Worrytrain, proyecto personal que el norteamericano Joshua Neil Gessler utiliza para ahuyentar sus demonios personales y que Own Records ha rescatado recientemente del olvido, regresan con muchas novedades. Atrás quedan los más amables ambientes electrónicos – que bandas como Eluvium o Stars of the Lid siguen exprimiendo - diseñados para su primer y homónimo trabajo publicado hace ya tres años. Fog Dance, My Moth Kingdom va mucho más lejos.
Son en total quince cortes de carácter instrumental y acústico, donde el clasicismo de los instrumentos de cuerda se ve infectado, en ocasiones violentamente atacado, por compases de experimentación ruidista dignos de haber salido de la mente enferma de Merzbow. El contraste entre ambos mundos, el de la belleza formal y el de la estruendosa exploración sonora, crea una brutal y sombría, a la vez que incómoda, atmósfera.
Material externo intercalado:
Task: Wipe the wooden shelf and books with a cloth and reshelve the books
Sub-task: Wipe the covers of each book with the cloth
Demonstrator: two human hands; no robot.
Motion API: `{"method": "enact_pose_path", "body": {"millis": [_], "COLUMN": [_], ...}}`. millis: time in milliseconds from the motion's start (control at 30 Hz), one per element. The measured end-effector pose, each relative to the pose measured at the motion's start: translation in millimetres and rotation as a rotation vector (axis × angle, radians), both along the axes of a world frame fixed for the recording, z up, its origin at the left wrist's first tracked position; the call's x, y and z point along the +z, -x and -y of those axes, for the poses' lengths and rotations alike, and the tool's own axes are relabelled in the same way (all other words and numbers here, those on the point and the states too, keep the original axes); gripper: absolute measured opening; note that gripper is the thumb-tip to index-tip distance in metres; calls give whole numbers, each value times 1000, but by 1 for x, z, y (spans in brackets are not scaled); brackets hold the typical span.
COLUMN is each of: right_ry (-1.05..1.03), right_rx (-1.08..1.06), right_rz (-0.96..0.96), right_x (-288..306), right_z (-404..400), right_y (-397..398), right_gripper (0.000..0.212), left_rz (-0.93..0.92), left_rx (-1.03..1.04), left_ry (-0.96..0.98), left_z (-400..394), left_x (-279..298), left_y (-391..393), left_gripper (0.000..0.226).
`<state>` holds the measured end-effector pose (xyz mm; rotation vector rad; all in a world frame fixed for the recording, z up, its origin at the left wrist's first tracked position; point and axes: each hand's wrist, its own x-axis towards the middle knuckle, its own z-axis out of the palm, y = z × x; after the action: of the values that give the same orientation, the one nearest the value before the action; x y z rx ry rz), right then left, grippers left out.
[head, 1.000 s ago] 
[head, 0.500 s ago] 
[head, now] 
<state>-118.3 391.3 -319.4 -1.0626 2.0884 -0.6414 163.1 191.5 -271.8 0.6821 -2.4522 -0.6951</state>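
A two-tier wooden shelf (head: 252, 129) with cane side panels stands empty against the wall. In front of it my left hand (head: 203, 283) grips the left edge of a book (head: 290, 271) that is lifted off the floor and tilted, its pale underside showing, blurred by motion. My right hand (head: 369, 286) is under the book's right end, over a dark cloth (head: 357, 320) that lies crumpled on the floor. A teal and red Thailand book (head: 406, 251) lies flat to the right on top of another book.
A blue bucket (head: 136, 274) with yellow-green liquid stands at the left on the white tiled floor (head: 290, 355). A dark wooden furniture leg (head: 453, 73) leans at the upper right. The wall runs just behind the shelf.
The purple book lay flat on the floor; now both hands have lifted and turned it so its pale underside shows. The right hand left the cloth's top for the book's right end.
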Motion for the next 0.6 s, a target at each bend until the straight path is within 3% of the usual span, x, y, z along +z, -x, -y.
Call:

No se trata pues de un álbum de fácil asimilación para el no iniciado. Es poseedor de una belleza asfixiante, subyugante que a muchos se le puede hacer cuesta arriba.
Podríamos decir además que Fog dance, my moth kingdom nace con vocación de banda sonora. No en vano, Joshua trabaja actualmente en varias bandas sonoras para películas independientes y en un proyecto conjunto con el polifacético artista Kurt Koons. El abanico que abarca este disco es amplio; podría servir para musicar desde un melodrama en el que una Julia Roberts de colmillos ensangrentados vampirizara a Richard Gere, hasta cualquiera de los desvaríos psicotrópicos de David Lynch. La verdad es que no es fácil de definir un trabajo como éste. La mejor manera de saber de qué va es escucharlo sin prejuicios y dejar volar la imaginación, pues nunca se sabe cuando una nueva experiencia puede abrirte los oidos y la mente.